### THE TASK
From the first entry to the last, copy each one exactly.

### INPUT RECORDS
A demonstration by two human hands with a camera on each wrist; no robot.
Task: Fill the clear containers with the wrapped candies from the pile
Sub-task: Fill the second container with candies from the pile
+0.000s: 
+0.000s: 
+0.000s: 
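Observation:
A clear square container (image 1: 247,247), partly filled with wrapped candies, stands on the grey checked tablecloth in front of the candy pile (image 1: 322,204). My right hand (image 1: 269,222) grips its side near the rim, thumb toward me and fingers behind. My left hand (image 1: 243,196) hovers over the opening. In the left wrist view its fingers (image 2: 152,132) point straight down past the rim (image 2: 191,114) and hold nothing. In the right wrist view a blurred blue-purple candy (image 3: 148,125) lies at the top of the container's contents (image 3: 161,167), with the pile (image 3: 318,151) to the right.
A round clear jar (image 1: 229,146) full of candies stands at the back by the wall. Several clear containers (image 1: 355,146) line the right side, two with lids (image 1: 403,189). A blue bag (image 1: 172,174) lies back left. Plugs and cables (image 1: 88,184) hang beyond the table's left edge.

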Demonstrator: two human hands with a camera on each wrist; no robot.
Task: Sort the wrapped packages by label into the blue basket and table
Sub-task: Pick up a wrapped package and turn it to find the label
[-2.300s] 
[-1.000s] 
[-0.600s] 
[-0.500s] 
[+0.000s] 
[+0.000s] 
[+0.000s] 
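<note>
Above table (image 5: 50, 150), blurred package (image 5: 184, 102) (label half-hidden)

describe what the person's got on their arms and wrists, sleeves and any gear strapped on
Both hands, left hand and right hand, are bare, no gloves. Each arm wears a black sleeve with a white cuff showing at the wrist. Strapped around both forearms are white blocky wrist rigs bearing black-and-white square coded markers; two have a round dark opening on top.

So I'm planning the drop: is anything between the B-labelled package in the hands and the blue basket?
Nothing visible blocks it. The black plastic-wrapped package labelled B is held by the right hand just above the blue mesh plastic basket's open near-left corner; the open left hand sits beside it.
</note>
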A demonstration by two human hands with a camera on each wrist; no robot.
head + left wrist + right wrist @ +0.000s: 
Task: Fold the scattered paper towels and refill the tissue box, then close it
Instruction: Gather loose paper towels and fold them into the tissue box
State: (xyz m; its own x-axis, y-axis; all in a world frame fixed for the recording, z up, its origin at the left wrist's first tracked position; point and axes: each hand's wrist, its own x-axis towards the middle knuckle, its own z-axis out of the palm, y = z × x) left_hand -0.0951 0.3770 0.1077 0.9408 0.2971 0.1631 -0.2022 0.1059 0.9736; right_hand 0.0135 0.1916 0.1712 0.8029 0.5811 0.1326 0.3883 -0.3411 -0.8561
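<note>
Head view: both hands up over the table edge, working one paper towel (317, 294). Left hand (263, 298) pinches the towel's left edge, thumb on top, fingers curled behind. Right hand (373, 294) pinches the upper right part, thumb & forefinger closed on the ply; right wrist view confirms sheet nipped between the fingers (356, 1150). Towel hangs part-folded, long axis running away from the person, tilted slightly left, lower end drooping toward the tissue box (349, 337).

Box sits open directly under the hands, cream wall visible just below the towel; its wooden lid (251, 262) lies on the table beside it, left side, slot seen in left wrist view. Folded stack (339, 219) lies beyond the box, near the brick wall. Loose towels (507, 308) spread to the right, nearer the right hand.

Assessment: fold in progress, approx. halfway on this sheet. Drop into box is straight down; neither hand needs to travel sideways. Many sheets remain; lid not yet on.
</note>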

### OUTPUT FOR THIS TASK
A demonstration by two human hands with a camera on each wrist; no robot.
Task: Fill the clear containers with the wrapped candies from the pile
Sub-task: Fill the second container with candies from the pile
+0.000s: 
+0.000s: 
+0.000s: 
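Observation:
A clear square container (image 1: 247,247), partly filled with wrapped candies, stands on the grey checked tablecloth in front of the candy pile (image 1: 322,204). My right hand (image 1: 269,222) grips its side near the rim, thumb toward me and fingers behind. My left hand (image 1: 243,196) hovers over the opening. In the left wrist view its fingers (image 2: 152,132) point straight down past the rim (image 2: 191,114) and hold nothing. In the right wrist view a blurred blue-purple candy (image 3: 148,125) lies at the top of the container's contents (image 3: 161,167), with the pile (image 3: 318,151) to the right.
A round clear jar (image 1: 229,146) full of candies stands at the back by the wall. Several clear containers (image 1: 355,146) line the right side, two with lids (image 1: 403,189). A blue bag (image 1: 172,174) lies back left. Plugs and cables (image 1: 88,184) hang beyond the table's left edge.
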
Demonstrator: two human hands with a camera on each wrist; no robot.
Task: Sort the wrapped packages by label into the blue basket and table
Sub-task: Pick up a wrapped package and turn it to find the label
[-2.300s] 
[-1.000s] 
[-0.600s] 
[-0.500s] 
[+0.000s] 
[+0.000s] 
[+0.000s] 
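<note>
Above table (image 5: 50, 150), blurred package (image 5: 184, 102) (label half-hidden)

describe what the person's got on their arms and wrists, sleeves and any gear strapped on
Both hands, left hand and right hand, are bare, no gloves. Each arm wears a black sleeve with a white cuff showing at the wrist. Strapped around both forearms are white blocky wrist rigs bearing black-and-white square coded markers; two have a round dark opening on top.

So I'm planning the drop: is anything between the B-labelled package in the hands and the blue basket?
Nothing visible blocks it. The black plastic-wrapped package labelled B is held by the right hand just above the blue mesh plastic basket's open near-left corner; the open left hand sits beside it.
</note>
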A demonstration by two human hands with a camera on each wrist; no robot.
head + left wrist + right wrist @ +0.000s: 
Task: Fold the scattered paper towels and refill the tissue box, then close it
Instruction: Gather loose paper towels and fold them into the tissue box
State: (xyz m; its own x-axis, y-axis; all in a world frame fixed for the recording, z up, its origin at the left wrist's first tracked position; point and axes: each hand's wrist, its own x-axis towards the middle knuckle, its own z-axis out of the palm, y = z × x) left_hand -0.0951 0.3770 0.1077 0.9408 0.2971 0.1631 -0.2022 0.1059 0.9736; right_hand 0.0135 0.1916 0.1712 0.8029 0.5811 0.1326 0.3883 -0.3411 -0.8561
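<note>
Head view: both hands up over the table edge, working one paper towel (317, 294). Left hand (263, 298) pinches the towel's left edge, thumb on top, fingers curled behind. Right hand (373, 294) pinches the upper right part, thumb & forefinger closed on the ply; right wrist view confirms sheet nipped between the fingers (356, 1150). Towel hangs part-folded, long axis running away from the person, tilted slightly left, lower end drooping toward the tissue box (349, 337).

Box sits open directly under the hands, cream wall visible just below the towel; its wooden lid (251, 262) lies on the table beside it, left side, slot seen in left wrist view. Folded stack (339, 219) lies beyond the box, near the brick wall. Loose towels (507, 308) spread to the right, nearer the right hand.

Assessment: fold in progress, approx. halfway on this sheet. Drop into box is straight down; neither hand needs to travel sideways. Many sheets remain; lid not yet on.
</note>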

The full output has been given.